----- Information supplied

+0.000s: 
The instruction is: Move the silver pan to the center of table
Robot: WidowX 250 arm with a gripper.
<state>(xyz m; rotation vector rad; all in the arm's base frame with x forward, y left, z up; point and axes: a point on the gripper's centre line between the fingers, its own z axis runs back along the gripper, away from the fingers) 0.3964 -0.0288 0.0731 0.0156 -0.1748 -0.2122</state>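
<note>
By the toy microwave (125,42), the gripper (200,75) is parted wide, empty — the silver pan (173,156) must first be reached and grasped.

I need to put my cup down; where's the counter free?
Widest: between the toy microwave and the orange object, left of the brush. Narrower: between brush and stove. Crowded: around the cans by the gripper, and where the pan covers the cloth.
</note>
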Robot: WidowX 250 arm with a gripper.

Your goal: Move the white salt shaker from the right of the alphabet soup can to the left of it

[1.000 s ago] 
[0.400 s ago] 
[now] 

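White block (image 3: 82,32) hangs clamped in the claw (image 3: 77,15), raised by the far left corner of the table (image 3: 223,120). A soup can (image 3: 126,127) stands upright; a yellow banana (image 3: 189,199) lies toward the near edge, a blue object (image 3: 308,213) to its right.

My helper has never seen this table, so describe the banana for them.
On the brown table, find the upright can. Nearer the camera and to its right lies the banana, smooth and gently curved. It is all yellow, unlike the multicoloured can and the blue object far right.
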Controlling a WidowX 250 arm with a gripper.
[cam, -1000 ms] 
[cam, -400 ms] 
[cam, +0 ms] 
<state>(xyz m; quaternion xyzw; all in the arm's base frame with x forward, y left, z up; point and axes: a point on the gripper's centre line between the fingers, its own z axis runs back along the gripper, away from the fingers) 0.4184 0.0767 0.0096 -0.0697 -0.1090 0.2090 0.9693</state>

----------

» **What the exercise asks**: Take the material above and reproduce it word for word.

» **Response to the exercise**:
+0.000s: 
The instruction is: Move the silver pan to the center of table
Robot: WidowX 250 arm with a gripper.
<state>(xyz m; rotation vector rad; all in the arm's base frame with x forward, y left, z up; point and axes: a point on the gripper's centre line between the fingers, its own z axis runs back along the gripper, away from the fingers) 0.3964 -0.0288 0.0731 0.0156 -0.1748 -0.2122</state>
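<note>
By the toy microwave (125,42), the gripper (200,75) is parted wide, empty — the silver pan (173,156) must first be reached and grasped.

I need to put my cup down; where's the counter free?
Widest: between the toy microwave and the orange object, left of the brush. Narrower: between brush and stove. Crowded: around the cans by the gripper, and where the pan covers the cloth.
</note>
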Robot: WidowX 250 arm with a gripper.

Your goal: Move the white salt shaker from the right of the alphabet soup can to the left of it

[1.000 s ago] 
[0.400 s ago] 
[now] 

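White block (image 3: 82,32) hangs clamped in the claw (image 3: 77,15), raised by the far left corner of the table (image 3: 223,120). A soup can (image 3: 126,127) stands upright; a yellow banana (image 3: 189,199) lies toward the near edge, a blue object (image 3: 308,213) to its right.

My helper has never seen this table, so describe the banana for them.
On the brown table, find the upright can. Nearer the camera and to its right lies the banana, smooth and gently curved. It is all yellow, unlike the multicoloured can and the blue object far right.
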Controlling a WidowX 250 arm with a gripper.
[cam, -1000 ms] 
[cam, -400 ms] 
[cam, +0 ms] 
<state>(xyz m; quaternion xyzw; all in the arm's base frame with x forward, y left, z up; point and axes: a point on the gripper's centre line between the fingers, its own z axis runs back along the gripper, away from the fingers) 0.4184 0.0767 0.0096 -0.0697 -0.1090 0.2090 0.9693</state>

The output is done.